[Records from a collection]
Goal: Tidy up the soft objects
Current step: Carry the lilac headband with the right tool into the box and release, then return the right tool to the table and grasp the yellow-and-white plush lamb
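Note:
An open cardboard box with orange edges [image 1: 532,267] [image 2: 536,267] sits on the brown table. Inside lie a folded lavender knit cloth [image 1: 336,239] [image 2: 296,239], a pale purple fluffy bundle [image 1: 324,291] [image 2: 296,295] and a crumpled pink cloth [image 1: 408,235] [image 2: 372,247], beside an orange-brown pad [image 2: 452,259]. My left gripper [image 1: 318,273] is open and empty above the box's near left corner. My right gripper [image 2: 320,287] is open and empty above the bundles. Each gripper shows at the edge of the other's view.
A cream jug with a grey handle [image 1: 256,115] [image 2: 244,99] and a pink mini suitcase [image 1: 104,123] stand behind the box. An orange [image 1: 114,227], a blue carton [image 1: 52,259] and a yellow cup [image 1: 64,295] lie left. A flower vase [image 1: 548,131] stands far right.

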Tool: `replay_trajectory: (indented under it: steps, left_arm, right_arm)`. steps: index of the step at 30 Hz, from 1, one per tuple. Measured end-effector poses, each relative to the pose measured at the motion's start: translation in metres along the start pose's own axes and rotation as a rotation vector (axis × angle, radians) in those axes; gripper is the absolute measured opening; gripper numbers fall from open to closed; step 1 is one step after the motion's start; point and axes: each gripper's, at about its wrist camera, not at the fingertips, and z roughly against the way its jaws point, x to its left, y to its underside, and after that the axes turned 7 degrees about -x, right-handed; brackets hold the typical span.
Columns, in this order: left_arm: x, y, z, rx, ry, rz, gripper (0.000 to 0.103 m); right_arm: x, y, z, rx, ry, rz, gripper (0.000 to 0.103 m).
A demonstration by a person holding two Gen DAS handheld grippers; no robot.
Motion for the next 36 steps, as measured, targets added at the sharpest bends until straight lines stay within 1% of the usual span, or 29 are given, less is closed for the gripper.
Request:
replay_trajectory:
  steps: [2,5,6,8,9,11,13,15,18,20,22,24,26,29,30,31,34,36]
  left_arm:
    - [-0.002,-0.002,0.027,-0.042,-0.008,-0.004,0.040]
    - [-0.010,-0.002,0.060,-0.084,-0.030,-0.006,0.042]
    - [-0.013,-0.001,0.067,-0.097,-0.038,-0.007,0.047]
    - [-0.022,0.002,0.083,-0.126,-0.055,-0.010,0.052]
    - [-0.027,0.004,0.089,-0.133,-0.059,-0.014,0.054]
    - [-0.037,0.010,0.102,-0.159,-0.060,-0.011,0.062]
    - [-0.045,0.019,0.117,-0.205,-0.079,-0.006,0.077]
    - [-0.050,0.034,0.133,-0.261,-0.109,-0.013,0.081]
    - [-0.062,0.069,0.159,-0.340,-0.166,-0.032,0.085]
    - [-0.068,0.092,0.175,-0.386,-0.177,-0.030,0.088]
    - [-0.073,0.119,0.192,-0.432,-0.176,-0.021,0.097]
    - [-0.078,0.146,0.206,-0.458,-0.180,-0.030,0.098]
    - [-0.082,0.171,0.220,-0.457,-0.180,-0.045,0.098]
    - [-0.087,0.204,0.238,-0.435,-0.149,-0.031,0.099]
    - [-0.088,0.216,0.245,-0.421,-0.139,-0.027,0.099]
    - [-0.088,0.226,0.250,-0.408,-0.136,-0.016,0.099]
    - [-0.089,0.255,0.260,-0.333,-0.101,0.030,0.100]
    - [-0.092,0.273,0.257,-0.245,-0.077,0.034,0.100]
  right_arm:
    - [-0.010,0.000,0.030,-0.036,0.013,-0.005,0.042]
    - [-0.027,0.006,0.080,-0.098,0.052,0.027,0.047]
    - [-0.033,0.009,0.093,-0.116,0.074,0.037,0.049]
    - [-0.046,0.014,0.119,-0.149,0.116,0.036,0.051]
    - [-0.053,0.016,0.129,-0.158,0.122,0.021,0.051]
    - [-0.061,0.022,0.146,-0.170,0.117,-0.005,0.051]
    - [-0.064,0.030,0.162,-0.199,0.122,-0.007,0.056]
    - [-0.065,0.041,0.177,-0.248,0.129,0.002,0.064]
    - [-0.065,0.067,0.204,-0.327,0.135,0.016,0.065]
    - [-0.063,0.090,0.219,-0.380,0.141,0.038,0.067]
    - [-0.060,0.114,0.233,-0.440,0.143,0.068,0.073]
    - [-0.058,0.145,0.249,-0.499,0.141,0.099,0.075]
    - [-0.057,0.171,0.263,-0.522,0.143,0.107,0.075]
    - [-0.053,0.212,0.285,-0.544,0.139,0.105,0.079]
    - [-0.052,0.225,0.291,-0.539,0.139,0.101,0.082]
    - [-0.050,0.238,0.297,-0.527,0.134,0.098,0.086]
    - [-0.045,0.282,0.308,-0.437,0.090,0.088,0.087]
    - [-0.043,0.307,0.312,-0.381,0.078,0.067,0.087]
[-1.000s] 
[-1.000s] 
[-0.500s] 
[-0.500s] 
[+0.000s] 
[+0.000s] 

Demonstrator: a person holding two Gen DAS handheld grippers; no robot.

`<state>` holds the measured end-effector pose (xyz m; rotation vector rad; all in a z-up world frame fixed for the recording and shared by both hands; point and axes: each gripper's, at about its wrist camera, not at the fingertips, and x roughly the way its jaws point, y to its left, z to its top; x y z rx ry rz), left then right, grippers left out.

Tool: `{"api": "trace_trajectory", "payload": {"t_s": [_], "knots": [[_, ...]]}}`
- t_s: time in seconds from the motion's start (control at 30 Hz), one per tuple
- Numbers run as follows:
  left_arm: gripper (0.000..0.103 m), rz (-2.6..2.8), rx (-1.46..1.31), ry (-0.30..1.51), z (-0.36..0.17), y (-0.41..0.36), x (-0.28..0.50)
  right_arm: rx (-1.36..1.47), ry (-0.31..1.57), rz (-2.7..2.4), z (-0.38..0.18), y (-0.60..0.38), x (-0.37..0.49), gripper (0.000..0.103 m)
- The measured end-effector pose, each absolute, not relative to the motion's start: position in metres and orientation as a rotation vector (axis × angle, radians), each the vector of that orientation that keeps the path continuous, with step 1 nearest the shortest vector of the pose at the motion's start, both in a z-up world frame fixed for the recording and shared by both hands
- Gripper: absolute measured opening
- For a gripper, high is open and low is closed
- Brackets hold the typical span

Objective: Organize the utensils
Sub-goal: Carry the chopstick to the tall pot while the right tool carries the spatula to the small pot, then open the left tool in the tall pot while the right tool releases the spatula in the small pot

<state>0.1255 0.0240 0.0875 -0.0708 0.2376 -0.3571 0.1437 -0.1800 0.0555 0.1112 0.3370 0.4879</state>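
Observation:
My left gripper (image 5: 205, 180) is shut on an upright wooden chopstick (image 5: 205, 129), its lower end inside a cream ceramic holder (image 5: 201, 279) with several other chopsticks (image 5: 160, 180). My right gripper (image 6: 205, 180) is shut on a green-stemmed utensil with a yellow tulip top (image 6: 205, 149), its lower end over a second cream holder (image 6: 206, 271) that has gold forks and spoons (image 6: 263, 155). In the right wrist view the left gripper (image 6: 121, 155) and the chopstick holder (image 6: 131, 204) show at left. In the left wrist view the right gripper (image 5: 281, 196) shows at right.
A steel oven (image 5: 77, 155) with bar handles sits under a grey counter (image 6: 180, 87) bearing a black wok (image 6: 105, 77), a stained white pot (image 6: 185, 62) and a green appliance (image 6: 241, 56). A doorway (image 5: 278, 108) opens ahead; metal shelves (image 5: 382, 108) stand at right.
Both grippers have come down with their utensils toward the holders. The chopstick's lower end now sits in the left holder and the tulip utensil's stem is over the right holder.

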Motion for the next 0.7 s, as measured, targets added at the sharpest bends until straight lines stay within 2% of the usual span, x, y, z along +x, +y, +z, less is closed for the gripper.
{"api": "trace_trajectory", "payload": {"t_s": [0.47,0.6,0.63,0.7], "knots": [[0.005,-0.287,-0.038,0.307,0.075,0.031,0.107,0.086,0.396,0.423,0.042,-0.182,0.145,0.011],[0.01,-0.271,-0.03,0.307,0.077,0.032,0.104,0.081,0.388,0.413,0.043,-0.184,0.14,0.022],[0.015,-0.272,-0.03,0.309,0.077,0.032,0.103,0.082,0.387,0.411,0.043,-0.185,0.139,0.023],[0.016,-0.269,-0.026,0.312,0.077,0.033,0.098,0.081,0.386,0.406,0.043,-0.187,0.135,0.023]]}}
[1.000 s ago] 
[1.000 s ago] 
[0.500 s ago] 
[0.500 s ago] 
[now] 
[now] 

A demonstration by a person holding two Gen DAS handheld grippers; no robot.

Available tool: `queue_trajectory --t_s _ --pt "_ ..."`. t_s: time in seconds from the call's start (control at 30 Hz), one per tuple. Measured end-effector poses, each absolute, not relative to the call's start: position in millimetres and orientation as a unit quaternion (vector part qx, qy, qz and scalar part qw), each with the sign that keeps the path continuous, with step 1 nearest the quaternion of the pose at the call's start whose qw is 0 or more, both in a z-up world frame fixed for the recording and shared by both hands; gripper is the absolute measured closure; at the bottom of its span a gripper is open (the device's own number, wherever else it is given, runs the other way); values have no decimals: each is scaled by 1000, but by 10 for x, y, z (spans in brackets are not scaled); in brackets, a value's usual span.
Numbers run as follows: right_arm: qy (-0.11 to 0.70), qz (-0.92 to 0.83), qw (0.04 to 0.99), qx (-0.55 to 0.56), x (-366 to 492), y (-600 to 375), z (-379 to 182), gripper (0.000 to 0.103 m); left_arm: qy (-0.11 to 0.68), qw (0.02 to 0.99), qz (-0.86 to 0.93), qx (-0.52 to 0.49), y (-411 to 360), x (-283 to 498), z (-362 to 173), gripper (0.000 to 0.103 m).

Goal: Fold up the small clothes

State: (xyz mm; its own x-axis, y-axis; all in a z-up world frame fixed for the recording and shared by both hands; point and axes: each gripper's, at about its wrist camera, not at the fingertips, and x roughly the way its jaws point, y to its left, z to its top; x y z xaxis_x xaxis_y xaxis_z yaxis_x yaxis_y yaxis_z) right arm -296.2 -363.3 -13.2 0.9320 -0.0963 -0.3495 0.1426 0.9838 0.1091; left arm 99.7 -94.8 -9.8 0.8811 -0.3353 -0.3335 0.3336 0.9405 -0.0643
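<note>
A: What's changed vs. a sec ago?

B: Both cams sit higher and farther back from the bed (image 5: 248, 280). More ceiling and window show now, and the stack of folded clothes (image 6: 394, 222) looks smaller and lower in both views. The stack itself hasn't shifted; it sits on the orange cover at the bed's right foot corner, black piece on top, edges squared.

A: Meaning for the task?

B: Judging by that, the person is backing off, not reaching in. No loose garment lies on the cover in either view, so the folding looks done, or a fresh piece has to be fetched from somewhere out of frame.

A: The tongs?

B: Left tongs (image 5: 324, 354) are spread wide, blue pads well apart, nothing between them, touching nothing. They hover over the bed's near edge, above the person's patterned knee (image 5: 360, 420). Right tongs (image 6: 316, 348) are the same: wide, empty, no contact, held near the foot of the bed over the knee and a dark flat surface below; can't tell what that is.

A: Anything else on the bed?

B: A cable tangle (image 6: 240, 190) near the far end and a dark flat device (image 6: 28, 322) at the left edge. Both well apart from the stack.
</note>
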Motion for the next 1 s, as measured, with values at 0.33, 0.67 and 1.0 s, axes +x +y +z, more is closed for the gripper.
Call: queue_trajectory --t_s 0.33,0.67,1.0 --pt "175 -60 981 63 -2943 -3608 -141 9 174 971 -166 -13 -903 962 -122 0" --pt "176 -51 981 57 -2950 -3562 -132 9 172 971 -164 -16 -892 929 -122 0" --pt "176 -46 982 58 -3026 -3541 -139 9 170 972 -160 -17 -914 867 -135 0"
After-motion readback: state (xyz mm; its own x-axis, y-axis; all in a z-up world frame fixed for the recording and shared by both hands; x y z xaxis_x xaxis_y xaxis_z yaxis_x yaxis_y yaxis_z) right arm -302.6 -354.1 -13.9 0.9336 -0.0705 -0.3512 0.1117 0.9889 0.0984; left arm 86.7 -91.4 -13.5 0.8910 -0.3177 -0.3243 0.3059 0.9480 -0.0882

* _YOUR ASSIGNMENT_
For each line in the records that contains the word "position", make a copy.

* _TASK RESULT_
- The measured end-effector pose, each absolute, not relative to the motion's start: position in metres and orientation as a rotation vector (axis × angle, radians), each the vector of that orientation that keeps the path continuous, with step 1 nearest the shortest vector of the pose at the motion's start, both in a z-up world frame fixed for the recording and shared by both hands
Available tool: `queue_trajectory --t_s _ --pt "_ ..."`. t_s: time in seconds from the call's start (control at 30 Hz), one per tuple. Measured end-effector poses, each absolute, not relative to the call's start: position in millimetres and orientation as a unit quaternion (vector part qx, qy, qz and scalar part qw), each with the sign that keeps the path continuous, with step 1 nearest the quaternion of the pose at the call's start whose qw is 0 or more, both in a z-up world frame fixed for the recording and shared by both hands; gripper is the absolute measured closure; at the bottom of its span a gripper is open (the device's own number, wherever else it is given, runs the other way); values have no decimals: each is scaled by 1000, but by 10 for x, y, z (spans in brackets are not scaled); in brackets, a value's usual span.

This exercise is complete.